## Work required:
From the listing below, reproduce exactly the lines starting with the one with "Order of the" and going on through the one with "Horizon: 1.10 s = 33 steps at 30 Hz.", both ends kept. No picture is copied.

-------- Source material

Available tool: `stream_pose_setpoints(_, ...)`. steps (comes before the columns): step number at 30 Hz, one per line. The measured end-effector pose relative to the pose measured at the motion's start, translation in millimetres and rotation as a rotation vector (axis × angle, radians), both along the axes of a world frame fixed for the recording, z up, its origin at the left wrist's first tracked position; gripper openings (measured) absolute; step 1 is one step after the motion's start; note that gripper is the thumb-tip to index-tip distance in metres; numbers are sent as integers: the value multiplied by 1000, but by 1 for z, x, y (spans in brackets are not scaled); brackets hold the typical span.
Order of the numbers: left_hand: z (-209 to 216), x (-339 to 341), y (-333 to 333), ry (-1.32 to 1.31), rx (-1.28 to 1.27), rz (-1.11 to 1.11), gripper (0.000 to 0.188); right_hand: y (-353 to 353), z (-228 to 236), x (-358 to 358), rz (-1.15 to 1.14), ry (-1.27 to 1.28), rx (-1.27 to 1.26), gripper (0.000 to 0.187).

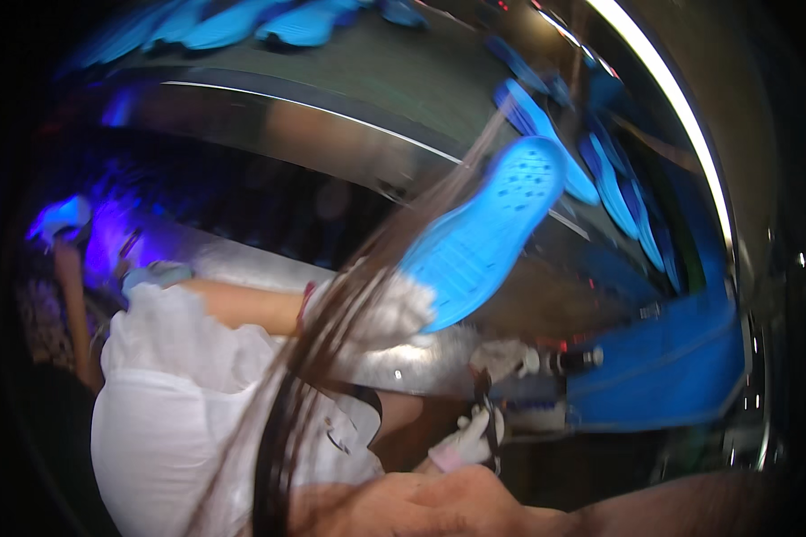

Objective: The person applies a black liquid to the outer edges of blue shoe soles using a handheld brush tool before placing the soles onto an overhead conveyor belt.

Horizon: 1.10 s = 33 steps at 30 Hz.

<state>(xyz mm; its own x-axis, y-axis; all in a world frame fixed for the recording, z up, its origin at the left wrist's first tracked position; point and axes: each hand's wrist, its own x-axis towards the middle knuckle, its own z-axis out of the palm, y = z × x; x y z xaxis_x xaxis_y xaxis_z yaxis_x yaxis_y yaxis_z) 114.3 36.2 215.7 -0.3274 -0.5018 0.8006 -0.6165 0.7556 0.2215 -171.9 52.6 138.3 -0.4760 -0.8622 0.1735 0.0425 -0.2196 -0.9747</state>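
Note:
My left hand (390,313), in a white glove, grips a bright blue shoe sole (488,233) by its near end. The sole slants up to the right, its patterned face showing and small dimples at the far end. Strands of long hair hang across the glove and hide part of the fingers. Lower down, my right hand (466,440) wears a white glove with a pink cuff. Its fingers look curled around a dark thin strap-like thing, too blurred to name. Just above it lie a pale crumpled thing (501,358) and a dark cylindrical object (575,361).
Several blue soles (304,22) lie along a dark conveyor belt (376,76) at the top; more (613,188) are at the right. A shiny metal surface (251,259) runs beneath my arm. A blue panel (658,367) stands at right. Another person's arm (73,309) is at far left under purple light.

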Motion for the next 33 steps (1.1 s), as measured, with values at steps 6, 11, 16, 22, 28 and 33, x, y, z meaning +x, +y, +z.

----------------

## Answer section:
Order of the numbers: left_hand: z (-209 to 216), x (-339 to 341), y (-333 to 333), ry (-1.32 to 1.31), rx (-1.28 to 1.27), rz (-1.11 to 1.11), gripper (0.000 to 0.188); right_hand: y (-353 to 353), z (-228 to 236), x (-358 to 358), rz (-1.15 to 1.14), ry (-1.27 to 1.28), rx (-1.27 to 1.26), gripper (0.000 to 0.187).


Objective: The person applies a black liquid to the outer edges of blue shoe soles using a handheld brush tool before placing the soles onto an overhead conveyor belt.

Horizon: 1.10 s = 33 steps at 30 Hz.

Output for the exercise is now complete.